━━━━━ AVAILABLE DATA ━━━━━

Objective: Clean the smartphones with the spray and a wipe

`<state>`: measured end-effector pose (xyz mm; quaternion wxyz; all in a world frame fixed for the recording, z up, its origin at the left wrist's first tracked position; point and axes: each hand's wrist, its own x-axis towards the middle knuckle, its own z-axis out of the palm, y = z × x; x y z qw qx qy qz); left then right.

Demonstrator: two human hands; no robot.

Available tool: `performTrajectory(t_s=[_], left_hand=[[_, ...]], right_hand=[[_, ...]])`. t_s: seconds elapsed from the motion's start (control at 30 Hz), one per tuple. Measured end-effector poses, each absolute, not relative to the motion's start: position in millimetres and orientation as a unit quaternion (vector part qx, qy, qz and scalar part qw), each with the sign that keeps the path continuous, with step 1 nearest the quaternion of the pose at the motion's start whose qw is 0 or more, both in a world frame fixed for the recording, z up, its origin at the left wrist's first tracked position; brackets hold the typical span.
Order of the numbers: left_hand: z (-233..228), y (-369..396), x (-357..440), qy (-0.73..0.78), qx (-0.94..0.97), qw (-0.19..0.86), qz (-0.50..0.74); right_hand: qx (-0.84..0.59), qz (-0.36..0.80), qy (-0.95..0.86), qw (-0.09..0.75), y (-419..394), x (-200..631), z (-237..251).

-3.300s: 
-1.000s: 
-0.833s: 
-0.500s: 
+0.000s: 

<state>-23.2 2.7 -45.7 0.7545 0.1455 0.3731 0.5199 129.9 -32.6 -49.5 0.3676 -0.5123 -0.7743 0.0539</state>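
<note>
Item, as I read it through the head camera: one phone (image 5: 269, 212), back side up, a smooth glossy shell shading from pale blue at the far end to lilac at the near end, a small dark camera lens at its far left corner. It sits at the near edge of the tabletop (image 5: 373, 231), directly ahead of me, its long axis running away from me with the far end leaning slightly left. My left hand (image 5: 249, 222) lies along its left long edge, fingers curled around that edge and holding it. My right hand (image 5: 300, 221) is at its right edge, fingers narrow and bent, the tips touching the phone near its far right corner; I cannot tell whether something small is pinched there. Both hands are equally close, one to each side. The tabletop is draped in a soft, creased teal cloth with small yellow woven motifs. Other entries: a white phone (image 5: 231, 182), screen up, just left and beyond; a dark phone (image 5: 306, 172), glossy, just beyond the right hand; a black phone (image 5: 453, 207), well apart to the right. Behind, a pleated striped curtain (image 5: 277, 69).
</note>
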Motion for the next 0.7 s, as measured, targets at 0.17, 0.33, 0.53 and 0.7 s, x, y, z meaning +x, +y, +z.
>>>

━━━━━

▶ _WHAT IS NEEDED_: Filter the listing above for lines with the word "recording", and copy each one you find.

▶ _RESPONSE_:
`<state>`: measured end-effector pose (xyz mm; quaternion wxyz; all in a world frame fixed for the recording, z up, its origin at the left wrist's first tracked position; point and axes: each hand's wrist, its own x-axis towards the middle knuckle, its own z-axis out of the palm, y = z × x; x y z qw qx qy qz); left then right.
Available tool: `performTrajectory(t_s=[_], left_hand=[[_, ...]], right_hand=[[_, ...]])`. t_s: seconds elapsed from the motion's start (control at 30 Hz), one per tuple. Measured end-effector poses, each absolute, not relative to the motion's start: position in millimetres and orientation as a unit quaternion (vector part qx, qy, qz and scalar part qw), each with the sign that keeps the path continuous, with step 1 nearest the quaternion of the pose at the motion's start whose qw is 0 or more, both in a world frame fixed for the recording, z up, its origin at the left wrist's first tracked position; brackets hold the typical span.

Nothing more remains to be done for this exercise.